## Exercise
Your task is to write out every line of the data exactly. Drop the pictures.

## Information supplied
----

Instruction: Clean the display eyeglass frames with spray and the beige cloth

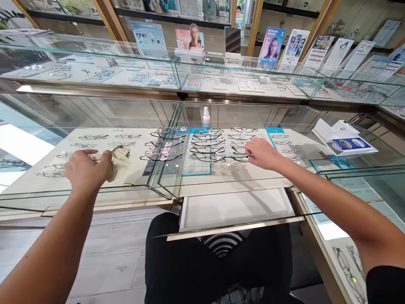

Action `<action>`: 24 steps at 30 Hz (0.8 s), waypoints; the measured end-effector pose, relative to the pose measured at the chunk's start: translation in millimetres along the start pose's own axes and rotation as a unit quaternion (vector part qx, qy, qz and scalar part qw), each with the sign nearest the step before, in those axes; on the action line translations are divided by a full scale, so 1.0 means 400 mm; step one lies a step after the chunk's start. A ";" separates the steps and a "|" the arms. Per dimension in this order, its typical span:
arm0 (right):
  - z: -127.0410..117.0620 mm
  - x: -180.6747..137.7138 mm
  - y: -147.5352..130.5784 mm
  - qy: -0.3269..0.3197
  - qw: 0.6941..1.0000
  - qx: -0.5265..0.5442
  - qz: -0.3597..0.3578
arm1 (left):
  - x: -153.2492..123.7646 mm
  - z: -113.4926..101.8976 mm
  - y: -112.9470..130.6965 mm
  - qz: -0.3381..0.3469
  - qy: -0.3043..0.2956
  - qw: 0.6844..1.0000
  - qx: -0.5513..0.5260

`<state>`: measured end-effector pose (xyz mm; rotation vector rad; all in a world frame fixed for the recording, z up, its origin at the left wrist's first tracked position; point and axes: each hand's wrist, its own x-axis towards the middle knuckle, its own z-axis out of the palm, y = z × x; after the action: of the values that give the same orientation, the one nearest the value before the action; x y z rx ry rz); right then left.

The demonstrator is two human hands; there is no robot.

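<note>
Glass counter (253, 181), spray bottle (206, 120) behind eyeglasses (207, 159), cloth (119, 164) in left grip (87, 166)

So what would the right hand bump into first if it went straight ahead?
The right hand would probably meet the column of glasses beyond the pair at its fingertips, though depth is hard to judge.

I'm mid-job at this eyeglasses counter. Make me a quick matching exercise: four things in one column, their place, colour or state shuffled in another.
1. Cloth
2. Spray bottle
3. Drawer
4. Box

A. Pulled out
B. Blue and white, right of the right hand
C. Beige, in the left hand
D. Upright, beyond rows of eyeglasses

Pairs: 1-C, 2-D, 3-A, 4-B
</note>
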<state>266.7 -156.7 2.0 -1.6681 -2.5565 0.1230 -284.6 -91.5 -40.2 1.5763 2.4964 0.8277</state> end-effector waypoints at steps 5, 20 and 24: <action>-0.069 -0.137 -0.061 -0.039 0.989 0.130 -0.062 | -0.014 -0.002 0.014 -0.045 -0.048 0.997 0.033; 0.129 -0.215 -0.103 -0.277 0.947 0.162 -0.034 | -0.006 0.002 0.045 -0.088 -0.043 0.992 0.077; 0.227 -0.192 0.005 -0.265 0.960 0.089 -0.006 | -0.015 -0.003 0.065 -0.083 -0.043 0.991 0.095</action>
<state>289.0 -228.0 -90.7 -1.7311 -2.7956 0.8840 -260.9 -88.7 -28.3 1.3932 2.6652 0.5038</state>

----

## Solution
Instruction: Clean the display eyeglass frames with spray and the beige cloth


Action `<action>`: 24 steps at 30 Hz (0.8 s), waypoints; the measured end-effector pose, relative to the pose measured at the chunk's start: translation in millimetres along the start pose's own axes and rotation as a unit quaternion (vector part qx, qy, qz and scalar part qw), each with the sign nearest the step before, in those axes; on the action line translations are divided by a full scale, so 1.0 means 400 mm; step one lies a step after the chunk's start. A ";" separates the steps and a "|" the arms. Per dimension in this order, its typical span:
arm0 (right):
  - z: -127.0410..117.0620 mm
  - x: -180.6747..137.7138 mm
  - y: -147.5352..130.5784 mm
  - qy: -0.3269..0.3197
  - qw: 0.6941..1.0000
  - qx: -0.5265..0.5442
  - qz: -0.3597..0.3578
arm1 (left):
  - x: -153.2492..123.7646 mm
  - z: -113.4926..101.8976 mm
  - y: -112.9470..130.6965 mm
  - qz: -0.3381..0.3469
  - qy: -0.3043..0.2956
  - qw: 0.6844..1.0000
  - qx: -0.5513..0.5260

`<state>`: measured end-effector pose (xyz mm; rotation vector rad; all in a world frame fixed for the recording, z up, its origin at the left wrist's first tracked position; point and axes: each hand's wrist, its own x-axis towards the middle knuckle, its own z-axis out of the palm, y = z × x; after the action: of the values that give the same orientation, the one nearest the value before the action; x y z rx ry rz); right then left.

The demonstrator is two human hands; there is no robot.

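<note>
Glass counter (253, 181), spray bottle (206, 120) behind eyeglasses (207, 159), cloth (119, 164) in left grip (87, 166)

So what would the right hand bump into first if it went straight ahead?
The right hand would probably meet the column of glasses beyond the pair at its fingertips, though depth is hard to judge.

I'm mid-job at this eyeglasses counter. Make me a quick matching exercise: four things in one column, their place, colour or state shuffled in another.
1. Cloth
2. Spray bottle
3. Drawer
4. Box

A. Pulled out
B. Blue and white, right of the right hand
C. Beige, in the left hand
D. Upright, beyond rows of eyeglasses

Pairs: 1-C, 2-D, 3-A, 4-B
</note>
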<state>266.7 -156.7 2.0 -1.6681 -2.5565 0.1230 -284.6 -91.5 -40.2 1.5763 2.4964 0.8277</state> end-effector waypoints at steps 5, 20 and 24: <action>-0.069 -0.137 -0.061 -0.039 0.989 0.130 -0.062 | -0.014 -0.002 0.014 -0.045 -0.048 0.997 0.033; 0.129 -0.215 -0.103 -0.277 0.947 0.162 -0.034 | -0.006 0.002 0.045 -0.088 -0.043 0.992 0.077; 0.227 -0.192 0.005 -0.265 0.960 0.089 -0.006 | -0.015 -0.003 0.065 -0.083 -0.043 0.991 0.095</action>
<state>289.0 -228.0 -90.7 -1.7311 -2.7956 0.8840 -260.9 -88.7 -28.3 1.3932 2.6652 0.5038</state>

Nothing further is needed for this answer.